A mí me gusta hacer eso, pero no es lo único que quiero hacer. Quiero hacer otras cosas. Quiero hacerlo todo: esculturas, carteles para aviones, lo que sea. El artista siempre quiere hacer un poco de todo. No que lo encasillen en una esquina. Y eso es lo que me sucede.

¿Le interesa determinar corrientes, tendencias artísticas en su trabajo? ¿Usted piensa en esas cosas al crear?
No es que eso no tenga ninguna importancia para mí. Solo que creo que es trabajo para los curadores, para los escritores. Para mí, lo que debe hacer el artista es crear lo que le sale o lo que piensa en ese momento.
Ya cuando uno está pensando en el grupo al que pertenece lo que hace, eso comienza a cortar la imaginación, porque te pones a pensar que eres de un movimiento artístico o de una etapa determinada, y entonces piensas que eso es lo que debes hacer.
Entonces el arte comienza a ser repetitivo. No haces cosas nuevas, porque siempre haces lo que crees que puedes o debes hacer. Yo no soy así. Yo hago lo que quiero. Para eso soy artista. Para tener libertad y hacer lo que quiera.

¿Cómo encaja este concepto de libertad en el sistema de trabajos por encargo que es algo que el diseñador hace mucho, sobre todo en el contexto del mercado capitalista?
Yo proyecto mi forma de ser, que es libre y que también muestra más o menos lo que va a pasar en la obra, en el caso de un cartel para una obra de teatro, por ejemplo.
A mí no me llaman para hacer una pintura realista. Me llaman para poner ideas, para crear algo nuevo.

¿De dónde viene todo el sarcasmo y el humor en su trabajo?
Para mí la forma sarcástica, el chiste, la manera no tan seria de tratar algo, es la forma en que soy, la forma en que dibujo. Así son las ideas que me entran. Y de alguna manera creo que eso me sale de ser cubano. Los cubanos “joden”.

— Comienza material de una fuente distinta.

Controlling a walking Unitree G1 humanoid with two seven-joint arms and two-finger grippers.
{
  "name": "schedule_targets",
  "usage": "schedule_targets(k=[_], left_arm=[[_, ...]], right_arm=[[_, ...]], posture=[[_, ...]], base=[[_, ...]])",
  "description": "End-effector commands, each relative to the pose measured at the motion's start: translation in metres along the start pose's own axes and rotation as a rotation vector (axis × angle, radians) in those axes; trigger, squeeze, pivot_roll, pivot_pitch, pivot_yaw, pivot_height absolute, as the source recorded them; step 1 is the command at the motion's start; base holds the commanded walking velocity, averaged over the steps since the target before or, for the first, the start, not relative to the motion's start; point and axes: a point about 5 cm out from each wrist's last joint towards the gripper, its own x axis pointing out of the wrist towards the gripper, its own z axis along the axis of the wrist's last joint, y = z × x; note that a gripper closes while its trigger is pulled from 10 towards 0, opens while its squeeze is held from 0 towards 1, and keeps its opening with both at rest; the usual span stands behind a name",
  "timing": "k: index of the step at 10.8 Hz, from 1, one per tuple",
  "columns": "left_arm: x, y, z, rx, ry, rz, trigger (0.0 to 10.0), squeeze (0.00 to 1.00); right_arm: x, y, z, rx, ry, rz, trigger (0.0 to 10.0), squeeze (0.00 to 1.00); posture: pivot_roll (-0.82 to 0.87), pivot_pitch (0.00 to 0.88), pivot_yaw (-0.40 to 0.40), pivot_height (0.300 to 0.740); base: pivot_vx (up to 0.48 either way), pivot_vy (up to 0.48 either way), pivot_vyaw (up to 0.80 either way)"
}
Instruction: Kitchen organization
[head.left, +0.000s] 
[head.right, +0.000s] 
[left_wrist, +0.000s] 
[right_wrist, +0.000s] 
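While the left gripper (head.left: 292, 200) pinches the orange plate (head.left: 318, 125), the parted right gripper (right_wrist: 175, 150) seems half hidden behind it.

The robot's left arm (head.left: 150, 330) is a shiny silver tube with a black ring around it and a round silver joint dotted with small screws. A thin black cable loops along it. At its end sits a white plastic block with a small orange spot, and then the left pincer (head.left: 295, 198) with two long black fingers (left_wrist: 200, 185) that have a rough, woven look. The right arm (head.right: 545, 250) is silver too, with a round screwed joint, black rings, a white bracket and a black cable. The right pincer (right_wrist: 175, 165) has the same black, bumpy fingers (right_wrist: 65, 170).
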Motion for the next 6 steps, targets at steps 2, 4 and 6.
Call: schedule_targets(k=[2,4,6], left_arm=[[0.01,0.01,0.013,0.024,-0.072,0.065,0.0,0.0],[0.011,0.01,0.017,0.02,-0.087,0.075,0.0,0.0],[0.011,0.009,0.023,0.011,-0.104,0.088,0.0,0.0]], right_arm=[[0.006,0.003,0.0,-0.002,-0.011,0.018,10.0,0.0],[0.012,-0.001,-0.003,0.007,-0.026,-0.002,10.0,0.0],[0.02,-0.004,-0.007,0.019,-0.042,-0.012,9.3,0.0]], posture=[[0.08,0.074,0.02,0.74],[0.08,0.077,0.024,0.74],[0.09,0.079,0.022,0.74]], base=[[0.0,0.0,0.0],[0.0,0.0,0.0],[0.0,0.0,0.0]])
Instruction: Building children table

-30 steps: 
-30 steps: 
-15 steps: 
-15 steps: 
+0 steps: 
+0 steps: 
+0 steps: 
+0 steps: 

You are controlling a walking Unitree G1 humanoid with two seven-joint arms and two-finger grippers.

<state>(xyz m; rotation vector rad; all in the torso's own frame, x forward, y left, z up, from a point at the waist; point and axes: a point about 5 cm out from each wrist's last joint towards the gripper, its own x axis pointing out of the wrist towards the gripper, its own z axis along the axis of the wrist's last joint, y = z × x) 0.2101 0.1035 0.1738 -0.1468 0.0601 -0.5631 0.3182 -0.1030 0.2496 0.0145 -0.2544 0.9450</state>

Pero usted se fue de aquí a los 9 años. ¿Se identifica tan fuertemente con “lo cubano”?
¿Qué soy yo sino cubano? Yo tengo pasaporte cubano. Solo que vivo en otro país. Si un indio viene a vivir a Cuba sigue siendo indio, y si un chino viene a vivir a Cuba sigue siendo chino.
Yo me crié en Miami, viviendo con mis padres, comiendo arroz con frijoles y bailando salsa los fines de semana.